Deep eutectic solvents (DESs) have gained interest as electrolytes for grid-scale energy storage applications such as flow batteries. Here, we report on processes that govern the charge-transfer kinetics involving a redox-active organic (4-hydroxy-TEMPO, HT) species in chloride containing aqueous and DES electrolytes. Using polarization measurements, we show that the apparent anodic charge transfer coefficient α for a one–electron oxidation of HT approaches 1.1 This is a significant deviation from the expected value of α ≈ 0.5 for a symmetric one–electron transfer reaction involving a soluble – soluble redox transition.
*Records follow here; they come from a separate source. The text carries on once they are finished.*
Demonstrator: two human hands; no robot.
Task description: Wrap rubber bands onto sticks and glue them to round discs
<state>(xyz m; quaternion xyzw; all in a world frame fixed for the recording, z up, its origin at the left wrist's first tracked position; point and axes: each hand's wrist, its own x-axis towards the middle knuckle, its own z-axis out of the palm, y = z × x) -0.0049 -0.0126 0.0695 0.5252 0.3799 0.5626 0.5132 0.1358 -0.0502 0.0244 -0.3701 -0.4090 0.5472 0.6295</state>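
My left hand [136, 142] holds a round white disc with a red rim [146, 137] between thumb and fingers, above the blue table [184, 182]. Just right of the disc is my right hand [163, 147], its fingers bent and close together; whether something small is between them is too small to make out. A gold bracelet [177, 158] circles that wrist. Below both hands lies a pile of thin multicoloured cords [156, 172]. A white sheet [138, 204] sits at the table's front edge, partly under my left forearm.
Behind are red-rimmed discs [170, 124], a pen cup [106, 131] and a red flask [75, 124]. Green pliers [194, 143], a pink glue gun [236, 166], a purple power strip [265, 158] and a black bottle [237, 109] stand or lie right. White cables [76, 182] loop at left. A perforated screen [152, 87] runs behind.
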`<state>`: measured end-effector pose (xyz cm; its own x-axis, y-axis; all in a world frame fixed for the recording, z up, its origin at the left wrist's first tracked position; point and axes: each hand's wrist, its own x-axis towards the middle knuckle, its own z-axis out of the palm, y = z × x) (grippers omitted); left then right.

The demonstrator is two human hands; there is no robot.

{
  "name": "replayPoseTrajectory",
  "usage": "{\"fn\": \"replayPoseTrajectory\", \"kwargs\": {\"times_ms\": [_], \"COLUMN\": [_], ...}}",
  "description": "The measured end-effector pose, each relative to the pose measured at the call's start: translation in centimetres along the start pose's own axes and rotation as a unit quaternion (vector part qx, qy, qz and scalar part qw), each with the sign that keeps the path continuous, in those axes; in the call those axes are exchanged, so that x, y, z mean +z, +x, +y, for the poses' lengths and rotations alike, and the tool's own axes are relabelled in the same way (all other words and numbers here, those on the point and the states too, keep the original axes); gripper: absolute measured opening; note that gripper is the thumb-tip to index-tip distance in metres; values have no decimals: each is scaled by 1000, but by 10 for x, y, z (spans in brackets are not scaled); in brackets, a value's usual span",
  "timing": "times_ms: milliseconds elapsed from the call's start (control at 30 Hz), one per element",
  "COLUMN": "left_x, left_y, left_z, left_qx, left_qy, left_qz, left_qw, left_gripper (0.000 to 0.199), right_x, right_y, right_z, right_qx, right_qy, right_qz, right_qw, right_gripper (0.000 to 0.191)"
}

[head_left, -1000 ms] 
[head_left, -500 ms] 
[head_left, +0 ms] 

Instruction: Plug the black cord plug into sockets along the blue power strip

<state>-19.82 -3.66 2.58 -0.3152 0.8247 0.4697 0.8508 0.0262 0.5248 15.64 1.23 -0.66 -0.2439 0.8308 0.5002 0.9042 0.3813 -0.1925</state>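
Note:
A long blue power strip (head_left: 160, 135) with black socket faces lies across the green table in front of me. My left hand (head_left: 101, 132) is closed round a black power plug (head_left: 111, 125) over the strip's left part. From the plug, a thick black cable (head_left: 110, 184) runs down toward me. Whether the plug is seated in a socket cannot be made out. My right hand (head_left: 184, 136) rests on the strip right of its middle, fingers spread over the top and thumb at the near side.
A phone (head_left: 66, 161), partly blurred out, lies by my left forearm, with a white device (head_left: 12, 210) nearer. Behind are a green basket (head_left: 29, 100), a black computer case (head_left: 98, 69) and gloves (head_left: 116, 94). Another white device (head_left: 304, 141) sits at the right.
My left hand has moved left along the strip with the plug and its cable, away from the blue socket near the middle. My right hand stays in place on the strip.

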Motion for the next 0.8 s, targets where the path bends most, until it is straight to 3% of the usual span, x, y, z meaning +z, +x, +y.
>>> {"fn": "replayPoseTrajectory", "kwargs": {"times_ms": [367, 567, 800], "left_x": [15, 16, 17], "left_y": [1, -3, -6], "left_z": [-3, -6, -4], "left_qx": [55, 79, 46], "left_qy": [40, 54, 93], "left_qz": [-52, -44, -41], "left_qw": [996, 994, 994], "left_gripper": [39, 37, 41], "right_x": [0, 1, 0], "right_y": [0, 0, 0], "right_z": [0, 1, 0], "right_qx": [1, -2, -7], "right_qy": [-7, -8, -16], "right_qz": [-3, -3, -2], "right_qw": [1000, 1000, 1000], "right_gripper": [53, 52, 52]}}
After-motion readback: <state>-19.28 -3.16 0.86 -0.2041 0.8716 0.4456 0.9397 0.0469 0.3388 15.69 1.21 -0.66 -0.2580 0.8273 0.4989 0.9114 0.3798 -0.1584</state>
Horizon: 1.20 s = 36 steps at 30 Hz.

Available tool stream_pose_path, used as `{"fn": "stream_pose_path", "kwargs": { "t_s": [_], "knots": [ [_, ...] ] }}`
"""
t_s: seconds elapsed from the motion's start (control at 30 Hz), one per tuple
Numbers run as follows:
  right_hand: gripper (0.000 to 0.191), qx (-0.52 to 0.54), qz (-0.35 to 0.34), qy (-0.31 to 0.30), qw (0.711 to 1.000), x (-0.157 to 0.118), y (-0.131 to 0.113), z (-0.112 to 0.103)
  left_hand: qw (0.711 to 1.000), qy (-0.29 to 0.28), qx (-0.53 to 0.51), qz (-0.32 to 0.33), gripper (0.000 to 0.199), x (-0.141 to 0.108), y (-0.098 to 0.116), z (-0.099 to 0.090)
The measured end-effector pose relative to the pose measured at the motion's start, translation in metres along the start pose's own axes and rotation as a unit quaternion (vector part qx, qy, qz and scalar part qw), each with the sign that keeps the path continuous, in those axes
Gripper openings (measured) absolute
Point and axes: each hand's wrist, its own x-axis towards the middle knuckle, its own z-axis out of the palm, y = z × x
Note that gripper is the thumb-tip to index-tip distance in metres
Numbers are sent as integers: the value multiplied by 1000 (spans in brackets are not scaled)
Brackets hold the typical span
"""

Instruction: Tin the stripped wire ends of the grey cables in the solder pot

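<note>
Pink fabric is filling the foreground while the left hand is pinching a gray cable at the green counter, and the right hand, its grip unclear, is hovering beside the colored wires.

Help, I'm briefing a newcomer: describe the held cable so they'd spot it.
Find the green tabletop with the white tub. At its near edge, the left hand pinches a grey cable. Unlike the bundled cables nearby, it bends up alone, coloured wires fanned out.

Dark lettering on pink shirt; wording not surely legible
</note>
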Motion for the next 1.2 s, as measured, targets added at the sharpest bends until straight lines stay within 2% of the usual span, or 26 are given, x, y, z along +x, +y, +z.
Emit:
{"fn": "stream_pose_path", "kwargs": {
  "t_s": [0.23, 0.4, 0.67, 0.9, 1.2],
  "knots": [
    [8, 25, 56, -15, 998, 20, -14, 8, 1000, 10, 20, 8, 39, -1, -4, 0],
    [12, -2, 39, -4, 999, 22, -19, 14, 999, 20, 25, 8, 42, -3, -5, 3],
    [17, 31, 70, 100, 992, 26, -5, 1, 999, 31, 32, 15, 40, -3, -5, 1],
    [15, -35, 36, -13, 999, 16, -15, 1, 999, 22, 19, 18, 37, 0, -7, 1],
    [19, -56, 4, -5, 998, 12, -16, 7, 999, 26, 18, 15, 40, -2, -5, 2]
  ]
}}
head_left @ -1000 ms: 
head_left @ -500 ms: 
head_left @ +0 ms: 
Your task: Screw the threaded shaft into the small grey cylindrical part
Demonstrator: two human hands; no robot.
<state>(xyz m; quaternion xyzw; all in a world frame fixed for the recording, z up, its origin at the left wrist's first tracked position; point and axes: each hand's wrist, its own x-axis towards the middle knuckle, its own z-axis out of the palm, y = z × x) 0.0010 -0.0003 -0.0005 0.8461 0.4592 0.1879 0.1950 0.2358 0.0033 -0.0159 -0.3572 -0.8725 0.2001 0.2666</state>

To explain this unusual value of α, a two–step adsorption – desorption mechanism is proposed, wherein HT undergoes fast charge transfer and adsorption at the electrode surface, followed by slow desorption of the adsorbed oxoammonium cation. Evidence collected using in situ surface enhanced Raman spectroscopy, combined with density functional theory simulations, suggests the presence of the adsorbed oxoammonium on the electrode surface. Additional evidence of adsorption, collected using a novel electrochemical approach, is presented.[1] N. A. Shaheen, M. Ijjada, M. B. Vukmirovic, and R. Akolkar, J. Electrochem. Soc., 167, 143505 (2020).